▸ **WORK INSTRUCTIONS**:
Transcribe the listing in full. Keep every line exactly as it stands.

--------------------------------

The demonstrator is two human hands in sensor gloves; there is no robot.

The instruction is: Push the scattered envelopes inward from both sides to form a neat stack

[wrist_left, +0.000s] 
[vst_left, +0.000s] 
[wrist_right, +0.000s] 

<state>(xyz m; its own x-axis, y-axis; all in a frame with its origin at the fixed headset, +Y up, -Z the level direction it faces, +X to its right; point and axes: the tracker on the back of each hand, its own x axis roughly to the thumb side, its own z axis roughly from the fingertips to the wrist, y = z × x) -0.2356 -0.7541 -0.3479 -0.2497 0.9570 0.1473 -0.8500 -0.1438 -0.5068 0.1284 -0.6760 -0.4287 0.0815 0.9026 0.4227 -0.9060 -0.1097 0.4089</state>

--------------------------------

▸ **TASK SOLUTION**:
The demonstrator is two human hands in sensor gloves; there is no robot.

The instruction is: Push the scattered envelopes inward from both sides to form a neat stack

[wrist_left, +0.000s] 
[vst_left, +0.000s] 
[wrist_right, +0.000s] 

<state>(xyz m; its own x-axis, y-axis; all in a frame with its origin at the fixed headset, +Y up, -Z the level direction it faces, +X to its right; point and axes: the tracker on the back of each hand, its own x axis roughly to the thumb side, its own z axis roughly from the fingertips to the wrist, y = z × x) -0.2356 -0.7541 -0.3479 -0.2497 0.9570 0.1473 -0.8500 -0.1438 -0.5068 0.1284 -0.6760 -0.4287 0.0815 0.9026 0.4227 -0.9060 -0.1097 0.4089</state>

No more is needed for this exercise.